Cette contribution concernera un personnage totalement ignoré de la plupart, à l'exception de nombre de Portugais, ses compatriotes : le capitaine d'artillerie Artur Carlos de Barros Basto, mais dont le destin d'homme brisé n'est pas sans rappeler celui de Gérald Hervé (cf. Gazette n°3) : si l'homophobie règle le compte de l'officier français, elle sert plus que d'alibi à l'antisémitisme des ennemis de l'officier portugais.

Les éditions La Ligne d'ombre, responsables de la parution des Mémoires et Documents sur Voltaire, viennent de publier les récits des voyageurs venus, dans les années trente du siècle dernier, visiter cet homme rendu fameux par la mission qu'il avait entreprise, faire renaître le judaïsme persécuté dans son pays par l'Inquisition pendant plus de trois siècles puis condamné à la mort par l'oubli et la clandestinité.

En 1923, Barros Basto fait reconnaître officiellement la communauté israélite de Porto, la deuxième ville du Portugal. Celle de Lisbonne avait été légalisée dès 1912, au lendemain de la loi de séparation de l’Église et de l’État (1911) consacrant le libre exercice de tous les cultes. En avril 1927, il publie le premier numéro de sa revue, Ha-Lapid (Le Flambeau), qu’il animera jusqu’en septembre 1958 ; en juillet 1927, il établit la première synagogue des temps modernes à Porto, Mekor Haïm (source de vie). Le projet de la grande synagogue est lancé en 1929. Elle sera inaugurée le 16 janvier 1938, rue Guerra Junqueiro, grâce au soutien financier de Sir Elly Kadoorie, vivant à Hong- Kong. Au lieu de culte se joignait aussi la yeshiva Rosh- Pinah. Cette année, qui fut celle de la Nuit de Cristal (Kristallnacht, le 8 novembre), plus de 1 400 synagogues sont détruites en Allemagne et en Autriche. Le Portugal se tenait à distance de la terreur germanique : Samuel Schwartz (1880-1953), ingénieur des mines arrivé en 1915, obtient du ministère, en juillet 1939, la création du musée luso-hébraïque de Tomar. Il occupe l’ancienne synagogue du quinzième siècle, dans une des rues fleuries de la vieille ville au pied du monastère des Templiers.

De 1918, quand le soldat est revenu médaillé des plaines du Nord – auparavant, ç’avait été l’initiation au Grand Orient Lusitanien, en 1910, sous le nom de Giordano Bruno, puis le combat pour la République, le hissement à Porto du drapeau national –, à 1937, s’écoulent deux décennies d’une vie partagée entre l’armée, la famille et le judaïsme, dans lequel il se nomme Abraham Israel Ben-Rosh. Sa grande mission, lancée par Samuel Schwartz, portait le nom de Obra do Resgate (l’œuvre de la rédemption) : il prend le flambeau en 1926.

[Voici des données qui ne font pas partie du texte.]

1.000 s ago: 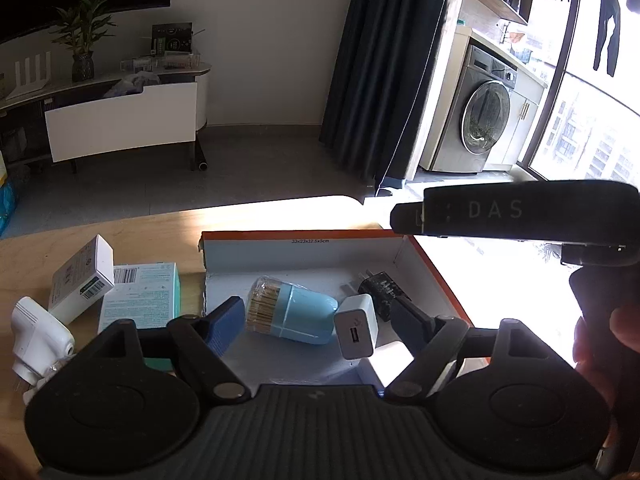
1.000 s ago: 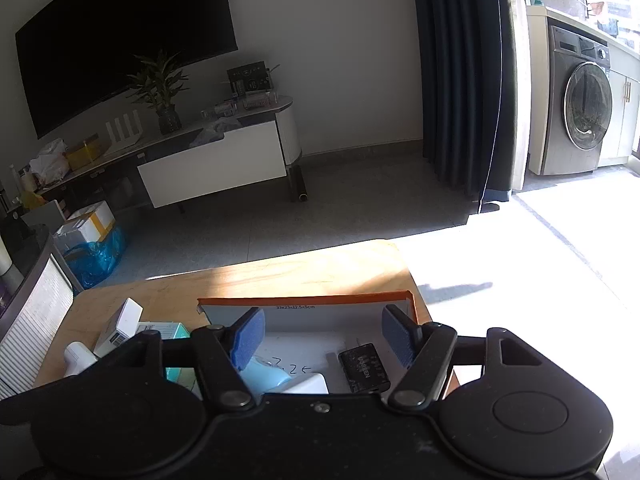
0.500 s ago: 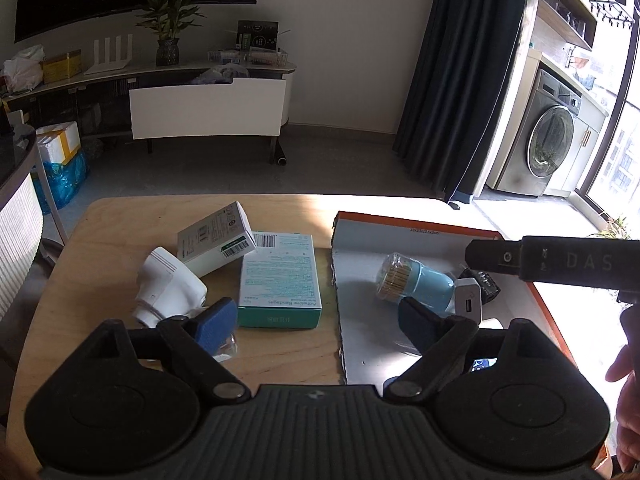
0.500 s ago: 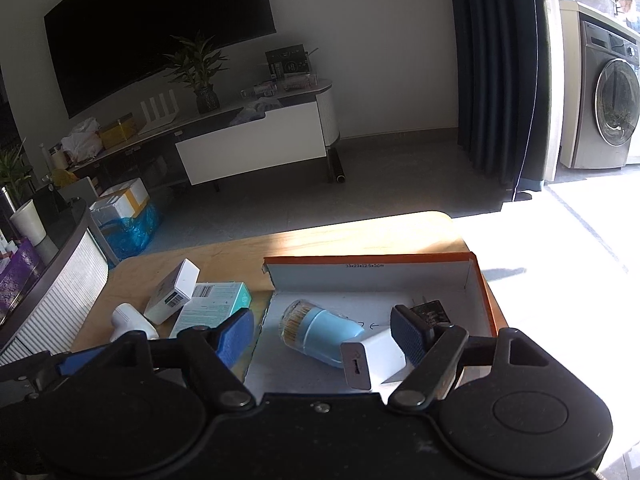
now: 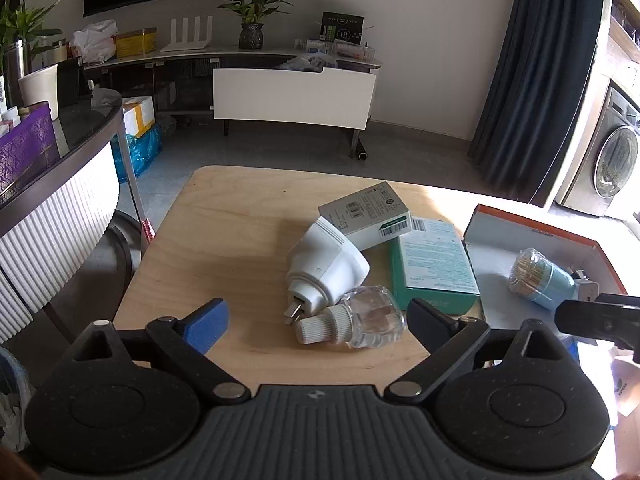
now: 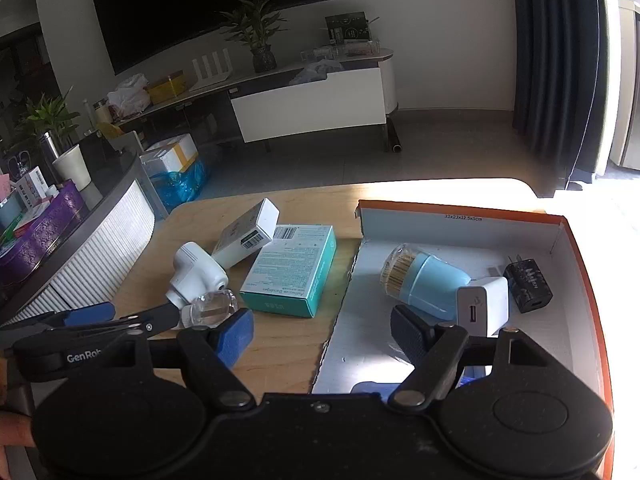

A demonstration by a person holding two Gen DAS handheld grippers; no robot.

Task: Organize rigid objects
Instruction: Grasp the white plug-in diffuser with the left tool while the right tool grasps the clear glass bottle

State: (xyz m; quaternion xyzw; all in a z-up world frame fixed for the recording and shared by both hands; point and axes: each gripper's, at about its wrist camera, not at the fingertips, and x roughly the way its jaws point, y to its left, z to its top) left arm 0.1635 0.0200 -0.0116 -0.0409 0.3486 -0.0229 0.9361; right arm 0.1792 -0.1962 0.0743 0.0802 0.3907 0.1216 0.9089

Son programme : « croyance en un Dieu unique, idéal de justice, fraternité, progrès » – engagement qui le conduit aussi à se faire l’historien de Porto. « Je désire qu’on me comprenne en France : je ne fais pas de prosélytisme auprès des croyants qui pratiquent avec conviction une autre religion que la mienne, je cherche seulement à guider ceux qui, tâtonnant dans l’ombre et la crainte, essaient de revenir à la foi de nos pères. C’est faire injure au catholicisme que de trahir son dogme par la restriction mentale. » Cette foi ancestrale, c’est celle que, dans sa jeunesse, lui a fait découvrir son grand-père dont les parents étaient nés à Bordeaux, ville de refuge pour les juifs de la Péninsule à la Renaissance.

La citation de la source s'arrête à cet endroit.